● Task details
The task here is to set down every line of the listing exactly.

━━ Supplied data

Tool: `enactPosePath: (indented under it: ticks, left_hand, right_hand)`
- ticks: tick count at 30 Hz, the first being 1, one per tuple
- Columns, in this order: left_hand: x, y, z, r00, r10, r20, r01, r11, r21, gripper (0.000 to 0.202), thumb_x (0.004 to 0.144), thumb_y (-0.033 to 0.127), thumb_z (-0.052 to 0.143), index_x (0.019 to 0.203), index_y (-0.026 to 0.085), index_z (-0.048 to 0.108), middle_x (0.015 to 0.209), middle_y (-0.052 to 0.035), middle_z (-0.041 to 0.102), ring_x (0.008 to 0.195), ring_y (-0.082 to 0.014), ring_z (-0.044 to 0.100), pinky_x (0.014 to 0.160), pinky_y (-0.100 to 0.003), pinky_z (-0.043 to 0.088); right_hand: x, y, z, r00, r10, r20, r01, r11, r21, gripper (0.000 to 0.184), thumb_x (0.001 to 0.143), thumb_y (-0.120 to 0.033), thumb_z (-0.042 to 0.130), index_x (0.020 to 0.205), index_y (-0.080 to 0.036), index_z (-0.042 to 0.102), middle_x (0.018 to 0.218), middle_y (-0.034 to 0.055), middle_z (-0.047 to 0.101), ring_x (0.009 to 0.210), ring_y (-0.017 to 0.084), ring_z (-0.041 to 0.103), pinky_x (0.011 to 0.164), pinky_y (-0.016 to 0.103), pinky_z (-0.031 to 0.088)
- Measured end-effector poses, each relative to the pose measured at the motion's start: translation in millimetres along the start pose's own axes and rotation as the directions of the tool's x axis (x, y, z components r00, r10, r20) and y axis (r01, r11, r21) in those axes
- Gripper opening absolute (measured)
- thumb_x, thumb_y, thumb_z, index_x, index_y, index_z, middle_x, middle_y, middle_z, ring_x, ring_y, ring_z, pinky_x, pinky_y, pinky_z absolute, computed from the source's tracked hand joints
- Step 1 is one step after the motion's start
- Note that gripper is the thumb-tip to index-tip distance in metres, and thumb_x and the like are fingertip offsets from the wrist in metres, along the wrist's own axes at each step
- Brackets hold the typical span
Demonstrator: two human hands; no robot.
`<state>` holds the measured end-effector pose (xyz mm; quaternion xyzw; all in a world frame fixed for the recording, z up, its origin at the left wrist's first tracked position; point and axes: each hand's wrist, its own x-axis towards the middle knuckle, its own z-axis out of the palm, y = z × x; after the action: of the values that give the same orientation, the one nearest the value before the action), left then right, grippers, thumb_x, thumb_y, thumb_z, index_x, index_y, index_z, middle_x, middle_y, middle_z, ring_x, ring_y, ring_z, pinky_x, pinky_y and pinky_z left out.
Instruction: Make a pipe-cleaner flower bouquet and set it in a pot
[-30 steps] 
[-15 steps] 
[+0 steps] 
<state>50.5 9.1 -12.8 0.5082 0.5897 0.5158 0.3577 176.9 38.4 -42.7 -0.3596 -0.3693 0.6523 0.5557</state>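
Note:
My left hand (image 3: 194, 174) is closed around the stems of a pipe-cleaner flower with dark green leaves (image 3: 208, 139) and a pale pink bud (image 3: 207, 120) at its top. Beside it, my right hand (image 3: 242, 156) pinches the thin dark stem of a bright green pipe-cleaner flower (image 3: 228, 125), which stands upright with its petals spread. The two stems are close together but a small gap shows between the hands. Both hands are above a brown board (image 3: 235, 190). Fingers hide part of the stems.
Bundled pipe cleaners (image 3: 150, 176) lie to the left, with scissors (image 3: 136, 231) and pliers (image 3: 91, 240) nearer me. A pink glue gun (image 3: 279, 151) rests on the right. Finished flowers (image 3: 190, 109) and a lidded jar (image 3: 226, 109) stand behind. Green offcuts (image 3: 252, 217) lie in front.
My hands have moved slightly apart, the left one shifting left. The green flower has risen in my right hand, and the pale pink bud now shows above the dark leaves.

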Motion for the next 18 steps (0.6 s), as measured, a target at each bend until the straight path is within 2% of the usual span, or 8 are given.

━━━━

● Answer for the task
Tool: `enactPosePath: (indented under it: ticks, left_hand, right_hand)`
- ticks: tick count at 30 Hz, the first being 1, one per tuple
- Columns, in this order: left_hand: x, y, z, r00, r10, r20, r01, r11, r21, gripper (0.000 to 0.202), thumb_x (0.004 to 0.144), thumb_y (-0.033 to 0.127), thumb_z (-0.052 to 0.143), index_x (0.019 to 0.203), index_y (-0.026 to 0.085), index_z (-0.048 to 0.108), middle_x (0.015 to 0.209), middle_y (-0.052 to 0.035), middle_z (-0.041 to 0.102), ring_x (0.008 to 0.195), ring_y (-0.082 to 0.014), ring_z (-0.044 to 0.100), pinky_x (0.014 to 0.160), pinky_y (-0.100 to 0.003), pinky_z (-0.043 to 0.088); right_hand: x, y, z, r00, r10, r20, r01, r11, r21, gripper (0.000 to 0.184), thumb_x (0.001 to 0.143), thumb_y (-0.120 to 0.033), thumb_z (-0.042 to 0.130), index_x (0.020 to 0.205), index_y (-0.080 to 0.036), index_z (-0.042 to 0.102), middle_x (0.018 to 0.218), middle_y (-0.034 to 0.055), middle_z (-0.047 to 0.101), ring_x (0.009 to 0.210), ring_y (-0.017 to 0.084), ring_z (-0.041 to 0.103), pinky_x (0.011 to 0.164), pinky_y (-0.016 to 0.103), pinky_z (-0.031 to 0.088)
- Measured end-effector poses, each relative to the pose measured at the motion's start: translation in millimetres along the start pose's own axes and rotation as the directions of the tool's x axis (x, y, z components r00, r10, r20) and y axis (r01, r11, r21) in those axes
- Gripper opening absolute (measured)
- thumb_x, thumb_y, thumb_z, index_x, index_y, index_z, middle_x, middle_y, middle_z, ring_x, ring_y, ring_z, pinky_x, pinky_y, pinky_z absolute, computed from the source's tracked hand joints
- Step 1 is one step after the motion's start
- Note that gripper is the thumb-tip to index-tip distance in metres, and thumb_x and the like are fingertip offsets from the wrist in metres, along the wrist's own axes at each step
- Brackets hold the typical span
Demonstrator: two human hands; no robot.
`<state>` holds the measured end-effector pose (xyz mm; quaternion xyzw; all in a world frame fixed for the recording, z up, its origin at the left wrist's first tracked position; point and axes: each hand's wrist, its own x-axis towards the middle knuckle, its own z-axis out of the palm, y = z × x; after the action: of the values that give the same orientation, the one nearest the value before the action), left then right, grippers, thumb_x, thumb_y, thumb_z, index_x, index_y, index_z, middle_x, middle_y, middle_z, ring_x, ring_y, ring_z, pinky_x, pinky_y and pinky_z left out.
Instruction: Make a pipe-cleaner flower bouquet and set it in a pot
[-30 steps] 
[-15 steps] 
[+0 steps] 
<state>50.5 9.1 -12.8 0.5082 0.5897 0.5158 0.3577 176.9 38.4 -42.7 -0.3596 -0.3693 0.6523 0.5557</state>
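Note:
My left hand (image 3: 194, 174) is closed around the stems of a pipe-cleaner flower with dark green leaves (image 3: 208, 139) and a pale pink bud (image 3: 207, 120) at its top. Beside it, my right hand (image 3: 242, 156) pinches the thin dark stem of a bright green pipe-cleaner flower (image 3: 228, 125), which stands upright with its petals spread. The two stems are close together but a small gap shows between the hands. Both hands are above a brown board (image 3: 235, 190). Fingers hide part of the stems.
Bundled pipe cleaners (image 3: 150, 176) lie to the left, with scissors (image 3: 136, 231) and pliers (image 3: 91, 240) nearer me. A pink glue gun (image 3: 279, 151) rests on the right. Finished flowers (image 3: 190, 109) and a lidded jar (image 3: 226, 109) stand behind. Green offcuts (image 3: 252, 217) lie in front.
My hands have moved slightly apart, the left one shifting left. The green flower has risen in my right hand, and the pale pink bud now shows above the dark leaves.
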
Motion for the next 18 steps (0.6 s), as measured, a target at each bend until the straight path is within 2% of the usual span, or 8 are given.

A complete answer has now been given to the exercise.